◆ WHAT IS REQUIRED ◆
Everything in the records below except the pictures must be written out exactly.

◆ THE INPUT ◆
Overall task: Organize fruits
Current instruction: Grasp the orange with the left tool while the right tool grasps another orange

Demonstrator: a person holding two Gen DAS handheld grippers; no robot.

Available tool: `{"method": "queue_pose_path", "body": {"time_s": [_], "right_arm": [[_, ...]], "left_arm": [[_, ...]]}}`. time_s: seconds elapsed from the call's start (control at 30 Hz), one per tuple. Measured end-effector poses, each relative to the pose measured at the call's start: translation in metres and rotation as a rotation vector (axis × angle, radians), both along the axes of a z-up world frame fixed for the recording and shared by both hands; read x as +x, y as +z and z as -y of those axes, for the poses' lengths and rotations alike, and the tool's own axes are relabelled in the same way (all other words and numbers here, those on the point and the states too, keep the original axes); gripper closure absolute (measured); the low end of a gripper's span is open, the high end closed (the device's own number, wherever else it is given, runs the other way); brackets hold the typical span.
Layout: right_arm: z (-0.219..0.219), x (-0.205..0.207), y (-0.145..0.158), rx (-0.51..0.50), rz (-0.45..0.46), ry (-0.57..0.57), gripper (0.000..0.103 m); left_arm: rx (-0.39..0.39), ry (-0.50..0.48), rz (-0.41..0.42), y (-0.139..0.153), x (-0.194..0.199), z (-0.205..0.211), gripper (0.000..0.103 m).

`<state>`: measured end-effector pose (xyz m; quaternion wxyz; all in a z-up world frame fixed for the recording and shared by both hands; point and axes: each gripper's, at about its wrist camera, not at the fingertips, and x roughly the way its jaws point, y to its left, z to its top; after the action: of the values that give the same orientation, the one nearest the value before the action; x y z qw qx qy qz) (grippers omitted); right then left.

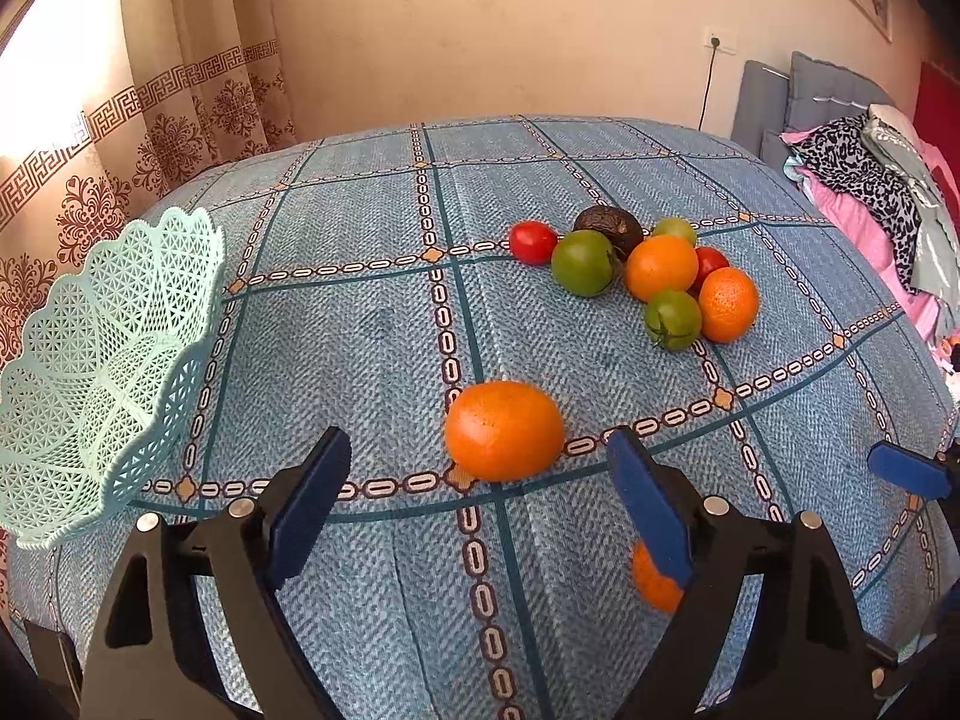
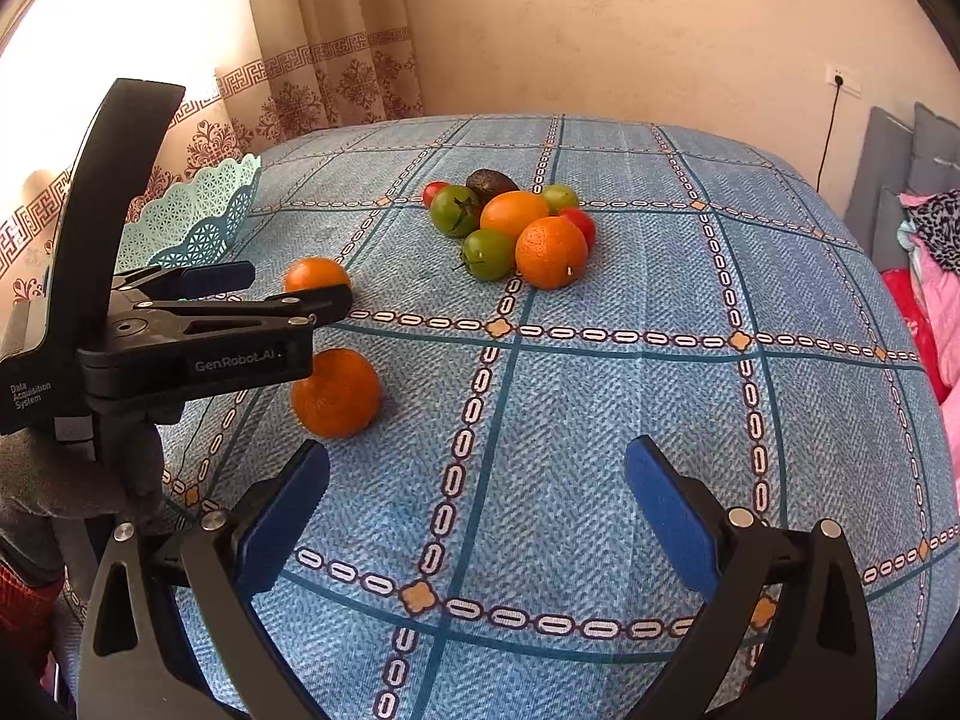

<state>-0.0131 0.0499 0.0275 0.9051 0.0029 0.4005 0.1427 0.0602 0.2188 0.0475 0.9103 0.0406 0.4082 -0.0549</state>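
A mint lattice basket (image 1: 102,372) stands tilted at the table's left edge. One orange (image 1: 504,429) lies just ahead of my open left gripper (image 1: 477,441), level with its fingertips and untouched. A second orange (image 1: 654,585) is partly hidden behind that gripper's right finger. Further right sits a fruit pile (image 1: 648,276) of oranges, green and red tomatoes and a dark avocado. In the right wrist view, my right gripper (image 2: 479,453) stands open over bare cloth. The left gripper (image 2: 294,288) spans the far orange (image 2: 315,273), the near orange (image 2: 336,393) lies below it, and the basket (image 2: 198,216) stands behind.
A blue checked cloth (image 2: 600,420) covers the table. A patterned curtain (image 1: 180,120) hangs behind the basket. A bed with heaped clothes (image 1: 870,198) stands at the right, with a wall socket (image 1: 720,42) above. A gloved hand (image 2: 78,480) holds the left gripper.
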Motion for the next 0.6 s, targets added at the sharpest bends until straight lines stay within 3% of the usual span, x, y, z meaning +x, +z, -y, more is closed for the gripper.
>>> {"method": "queue_pose_path", "body": {"time_s": [0.13,0.3,0.43,0.6], "right_arm": [[-0.006,0.004,-0.001,0.013,-0.013,0.019,0.005],[-0.015,0.008,0.001,0.023,-0.012,0.044,0.009],[-0.022,0.011,0.0,0.017,-0.014,0.061,0.013],[-0.031,0.017,-0.005,0.01,-0.037,0.075,0.027]], "left_arm": [[-0.035,-0.022,-0.023,-0.003,0.008,0.0,0.032],[-0.063,-0.031,-0.046,-0.009,0.015,0.0,0.059],[-0.071,-0.047,-0.035,-0.011,0.012,0.001,0.059],[-0.077,-0.038,-0.026,-0.009,0.007,-0.005,0.059]]}}
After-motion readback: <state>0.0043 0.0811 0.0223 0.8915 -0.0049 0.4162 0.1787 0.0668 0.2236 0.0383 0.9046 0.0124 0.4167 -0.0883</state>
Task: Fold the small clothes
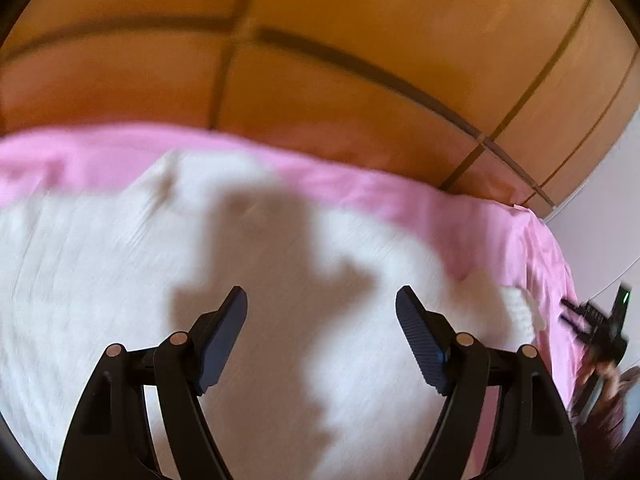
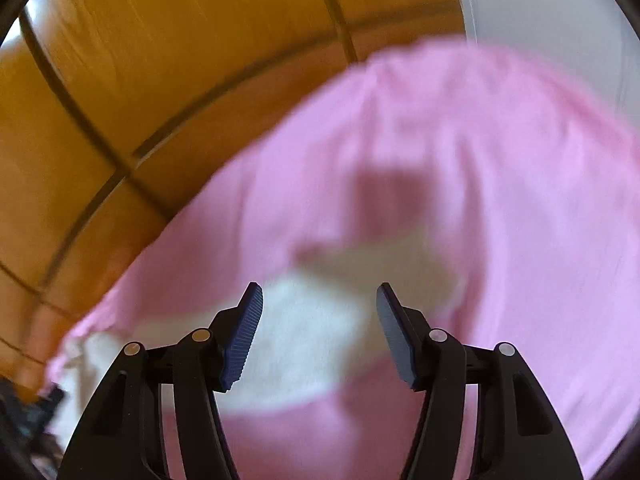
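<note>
White garment (image 1: 120, 280) flat on pink sheet (image 1: 400, 196), axis unclear | left gripper (image 1: 321, 300), right gripper (image 2: 319, 296) jaws wide, empty

One white garment (image 1: 120, 280), blurred, spread flat. One pink sheet (image 1: 360, 184) under it. Two grippers: left gripper (image 1: 321, 300) and right gripper (image 2: 319, 296), each with two fingers, so four fingers total. One wooden wardrobe front (image 1: 320, 60) behind, with several panels, count unclear in the blur.
</note>
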Demonstrator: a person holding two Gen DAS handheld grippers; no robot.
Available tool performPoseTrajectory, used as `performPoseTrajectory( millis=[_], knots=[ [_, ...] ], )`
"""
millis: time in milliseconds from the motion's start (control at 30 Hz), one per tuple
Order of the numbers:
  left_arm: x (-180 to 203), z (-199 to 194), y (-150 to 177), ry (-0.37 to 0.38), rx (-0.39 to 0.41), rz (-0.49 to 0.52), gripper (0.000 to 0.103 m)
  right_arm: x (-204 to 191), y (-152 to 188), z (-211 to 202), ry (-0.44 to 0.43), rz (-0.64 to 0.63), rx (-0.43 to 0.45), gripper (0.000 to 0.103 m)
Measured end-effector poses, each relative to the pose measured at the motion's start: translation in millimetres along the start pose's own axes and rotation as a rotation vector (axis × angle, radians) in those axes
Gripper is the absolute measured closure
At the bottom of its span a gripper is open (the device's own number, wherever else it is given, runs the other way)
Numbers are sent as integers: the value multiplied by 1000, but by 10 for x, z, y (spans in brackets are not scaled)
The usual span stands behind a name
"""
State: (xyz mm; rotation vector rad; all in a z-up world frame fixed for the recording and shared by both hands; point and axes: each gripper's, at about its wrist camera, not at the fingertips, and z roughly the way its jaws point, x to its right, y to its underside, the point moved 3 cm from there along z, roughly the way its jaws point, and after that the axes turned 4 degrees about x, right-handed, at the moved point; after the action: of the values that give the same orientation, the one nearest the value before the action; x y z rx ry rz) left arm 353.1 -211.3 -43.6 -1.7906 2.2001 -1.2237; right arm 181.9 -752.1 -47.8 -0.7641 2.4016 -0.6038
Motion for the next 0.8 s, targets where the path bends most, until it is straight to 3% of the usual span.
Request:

◆ SOLUTION TO THIS PROBLEM ◆
Overall task: Organize fruits
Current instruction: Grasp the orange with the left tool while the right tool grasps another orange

Demonstrator: a person holding two Gen DAS handheld grippers; no robot.

Available tool: `{"method": "queue_pose_path", "body": {"time_s": [_], "right_arm": [[_, ...]], "left_arm": [[_, ...]]}}`. time_s: seconds elapsed from the call's start (control at 30 Hz), one per tuple. Measured end-effector poses, each relative to the pose measured at the call's start: translation in metres and rotation as a rotation vector (axis × angle, radians), both along the axes of a z-up world frame fixed for the recording and shared by both hands; read x as +x, y as +z and z as -y of those axes, for the poses' lengths and rotations alike, and the tool's own axes are relabelled in the same way (all other words and numbers here, those on the point and the states too, keep the original axes); gripper closure absolute (measured); the low end of a gripper's span is open, the high end closed (the device's own number, wherever else it is given, runs the other way); brackets hold the typical span.
Layout: right_arm: z (-0.219..0.219), x (-0.205..0.207), y (-0.145..0.158), rx (-0.51..0.50), rz (-0.45..0.46), ry (-0.57..0.57), gripper (0.000..0.103 m); left_arm: rx (-0.39..0.39), ry (-0.50..0.48), rz (-0.41..0.42), y (-0.139..0.153), x (-0.194..0.199), z (-0.205..0.211), gripper (0.000..0.103 m).

`<state>`: measured end-effector pose (xyz m; quaternion wxyz; all in a z-up world frame fixed for the recording and shared by both hands; point and axes: each gripper's, at about its wrist camera, not at the fingertips, and x roughly the way its jaws point, y to its left, z to its top; after the action: of the values that give the same orientation, the one nearest the value before the action; x y z qw qx qy qz) (grippers omitted); right then left.


<state>-0.0131 0.0499 0.0275 0.9051 0.0029 0.4005 0.1427 0.0602 0.2188 0.0475 0.9103 0.0406 0.4082 -0.0549</state>
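A mint lattice basket (image 1: 102,372) stands tilted at the table's left edge. One orange (image 1: 504,429) lies just ahead of my open left gripper (image 1: 477,441), level with its fingertips and untouched. A second orange (image 1: 654,585) is partly hidden behind that gripper's right finger. Further right sits a fruit pile (image 1: 648,276) of oranges, green and red tomatoes and a dark avocado. In the right wrist view, my right gripper (image 2: 479,453) stands open over bare cloth. The left gripper (image 2: 294,288) spans the far orange (image 2: 315,273), the near orange (image 2: 336,393) lies below it, and the basket (image 2: 198,216) stands behind.
A blue checked cloth (image 2: 600,420) covers the table. A patterned curtain (image 1: 180,120) hangs behind the basket. A bed with heaped clothes (image 1: 870,198) stands at the right, with a wall socket (image 1: 720,42) above. A gloved hand (image 2: 78,480) holds the left gripper.
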Motion for the next 0.6 s, targets added at the sharpest bends until straight lines stay within 3% of the usual span, x, y, z meaning +x, +z, -y, more is closed for the gripper.
>>> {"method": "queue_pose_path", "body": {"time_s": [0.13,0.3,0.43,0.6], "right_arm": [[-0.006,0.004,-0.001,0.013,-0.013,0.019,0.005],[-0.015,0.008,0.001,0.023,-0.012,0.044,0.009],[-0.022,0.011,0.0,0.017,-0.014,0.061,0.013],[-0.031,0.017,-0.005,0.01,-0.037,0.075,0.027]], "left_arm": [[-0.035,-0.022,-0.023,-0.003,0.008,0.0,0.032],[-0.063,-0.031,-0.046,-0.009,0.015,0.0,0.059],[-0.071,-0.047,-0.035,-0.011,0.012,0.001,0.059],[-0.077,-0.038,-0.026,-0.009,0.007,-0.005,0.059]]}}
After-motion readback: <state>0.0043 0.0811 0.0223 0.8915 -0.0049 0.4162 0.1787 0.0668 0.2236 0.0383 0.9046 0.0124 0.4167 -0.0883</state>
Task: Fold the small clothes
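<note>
White garment (image 1: 120, 280) flat on pink sheet (image 1: 400, 196), axis unclear | left gripper (image 1: 321, 300), right gripper (image 2: 319, 296) jaws wide, empty

One white garment (image 1: 120, 280), blurred, spread flat. One pink sheet (image 1: 360, 184) under it. Two grippers: left gripper (image 1: 321, 300) and right gripper (image 2: 319, 296), each with two fingers, so four fingers total. One wooden wardrobe front (image 1: 320, 60) behind, with several panels, count unclear in the blur.
</note>
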Demonstrator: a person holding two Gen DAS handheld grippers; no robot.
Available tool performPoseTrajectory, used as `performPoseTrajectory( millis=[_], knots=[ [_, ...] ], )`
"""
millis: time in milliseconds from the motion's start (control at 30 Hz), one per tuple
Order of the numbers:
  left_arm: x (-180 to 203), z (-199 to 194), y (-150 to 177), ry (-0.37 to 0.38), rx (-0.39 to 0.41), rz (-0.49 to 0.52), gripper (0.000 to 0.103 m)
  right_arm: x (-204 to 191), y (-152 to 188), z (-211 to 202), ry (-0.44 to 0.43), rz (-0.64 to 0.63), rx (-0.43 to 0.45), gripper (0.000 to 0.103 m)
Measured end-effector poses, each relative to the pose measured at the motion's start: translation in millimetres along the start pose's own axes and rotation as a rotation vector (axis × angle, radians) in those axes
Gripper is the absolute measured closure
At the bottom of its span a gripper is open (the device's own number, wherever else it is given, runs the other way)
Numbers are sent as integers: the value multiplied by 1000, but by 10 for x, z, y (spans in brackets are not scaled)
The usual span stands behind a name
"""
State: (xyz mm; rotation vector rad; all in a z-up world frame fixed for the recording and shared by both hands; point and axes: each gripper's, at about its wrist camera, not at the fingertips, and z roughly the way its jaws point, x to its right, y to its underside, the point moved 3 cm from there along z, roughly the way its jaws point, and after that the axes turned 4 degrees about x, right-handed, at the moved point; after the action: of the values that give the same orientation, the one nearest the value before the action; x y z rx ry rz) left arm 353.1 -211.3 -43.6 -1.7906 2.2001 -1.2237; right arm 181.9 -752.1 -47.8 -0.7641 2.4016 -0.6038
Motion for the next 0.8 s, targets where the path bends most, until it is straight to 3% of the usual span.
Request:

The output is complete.